11.10.11

recipe for life

I did it! I finally created this blog after being urged to do so by my friends and family for many, many years. It took me a while to make it here because I couldn't help feeling that I had somehow missed the blog boat (bloat?!). There are countless food and leisure blogs out there and surely my gastronomical musings are very, very low on the totem pole of Orangettes, Smitten Kitchens and what not. Still, I love food. I love to eat. I love to shop for food. I can spend an entire day picking out the perfect ingredients to a perfect meal. "So What?", you say?! You're right! Judging by the crowds that gather at my local Sunday farmers market, I am not the only one who loves food! Nevertheless, I have decided to put myself out in the blogosphere, with no clear intention other than that of writing about one of my favourite pass times.

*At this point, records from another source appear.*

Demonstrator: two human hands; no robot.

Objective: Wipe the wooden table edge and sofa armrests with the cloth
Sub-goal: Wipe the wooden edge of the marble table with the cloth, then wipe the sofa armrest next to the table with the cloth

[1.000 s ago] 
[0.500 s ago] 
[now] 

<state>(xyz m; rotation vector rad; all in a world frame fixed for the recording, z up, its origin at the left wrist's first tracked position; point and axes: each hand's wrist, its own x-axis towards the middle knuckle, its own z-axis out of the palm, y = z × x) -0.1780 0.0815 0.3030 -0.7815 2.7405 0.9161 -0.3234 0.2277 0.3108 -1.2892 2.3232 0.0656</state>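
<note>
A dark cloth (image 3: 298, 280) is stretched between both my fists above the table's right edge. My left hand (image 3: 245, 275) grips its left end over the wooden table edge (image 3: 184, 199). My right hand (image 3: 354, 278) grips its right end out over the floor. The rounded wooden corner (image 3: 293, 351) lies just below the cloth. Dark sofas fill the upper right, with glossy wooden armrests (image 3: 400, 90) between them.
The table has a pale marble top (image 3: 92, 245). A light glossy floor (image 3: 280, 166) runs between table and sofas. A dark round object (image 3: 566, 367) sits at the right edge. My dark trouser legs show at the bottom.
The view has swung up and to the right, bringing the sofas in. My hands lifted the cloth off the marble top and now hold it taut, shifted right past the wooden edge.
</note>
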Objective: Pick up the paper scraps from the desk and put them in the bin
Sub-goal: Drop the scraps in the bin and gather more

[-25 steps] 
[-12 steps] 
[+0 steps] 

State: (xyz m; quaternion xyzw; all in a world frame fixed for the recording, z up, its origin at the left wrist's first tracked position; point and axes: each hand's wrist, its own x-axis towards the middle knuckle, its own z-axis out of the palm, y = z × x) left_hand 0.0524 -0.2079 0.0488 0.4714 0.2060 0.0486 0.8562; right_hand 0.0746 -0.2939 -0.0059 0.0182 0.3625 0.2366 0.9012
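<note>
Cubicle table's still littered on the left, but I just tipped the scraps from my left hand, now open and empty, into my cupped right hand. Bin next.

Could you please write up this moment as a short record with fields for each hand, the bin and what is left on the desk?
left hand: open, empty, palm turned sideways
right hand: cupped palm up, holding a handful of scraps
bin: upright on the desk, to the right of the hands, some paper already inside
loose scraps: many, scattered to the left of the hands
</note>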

I recently offered to put together a compilation of some people's best recipes for a friend's bridal shower. The end product is lovely and inspiring and the content is so diverse. I found it interesting to see how some people credited their sources of inspiration, while others could not even remember where the recipes stemmed from originally because they had been preparing them for so long! This is where I started to ask myself about recipe ownership and what makes a recipe "ours". I have a very extensive cookbook collection and use it mainly for inspiration. My books inspire me to try different flavour combinations and to purchase ingredients that I would not normally pick out. However, there are certain classic recipes that are so perfect and so engrained in my culinary brain that I still follow them to the "t". The Silver Palate's Chicken Marbella is a good example. Who has not been to at least one party and not eaten this briny-sweet-and-savory-pruny-and-olivy-deliciousness? And let's not talk about recipes for baking. They are my Achille's heel. There is no room for "a little bit of this" in baking. It's all chemistry, which I suck at. And this is why I cannot claim to have any original baking recipes. Sure, I've fused different recipes and made them into one, with certain clever tweaks here and there, but the chemistry behind them is never mine.

What *is* a recipe anyway? Does throwing garlic into hot olive oil and pouring a can of italian tomatoes over it with a little salt and basil qualify? What about shaving some fennel onto a plate, smothering it with citrus fruit and then drizzling some primo olive oil over it? Is "prep seasonal root veggies, toss them in olive oil with garlic and salt and bake them in the oven at 400 until they are caramelized" considered a recipe?!

It is hair-bendingly difficult for me to quantify certain ingredients when I am writing down a recipe. Take olive oil, for example. One tablespoon? Two? A half cup? A little less? Can't I just write "OLIVE OIL" ??? I mean, is there really anything wrong with too much olive oil? I just know when there's enough. My left-brain oriented friends absolutely HATE it when my right brain throws them a recipe. "How many olives in your tapenade, Mia?". "Uuuuuh...I don't know", I say, showing them my fist. "About this many?!". This is why I make so many digressions and write very long-winded recipes. Because I am not conditioned to commit to one little clove of garlic or two measly anchovy fillets. It's not who I am. Why can't it be one or two, or three or four? Why must it be only one solitary anchovy? If your anchovies are ginormous, make it one. If they're skimpy, make it two. Does it matter? NO. Because that's just like life! It's messy. It takes practice. It's never the same and it always calls for a bit of this and a bit of that.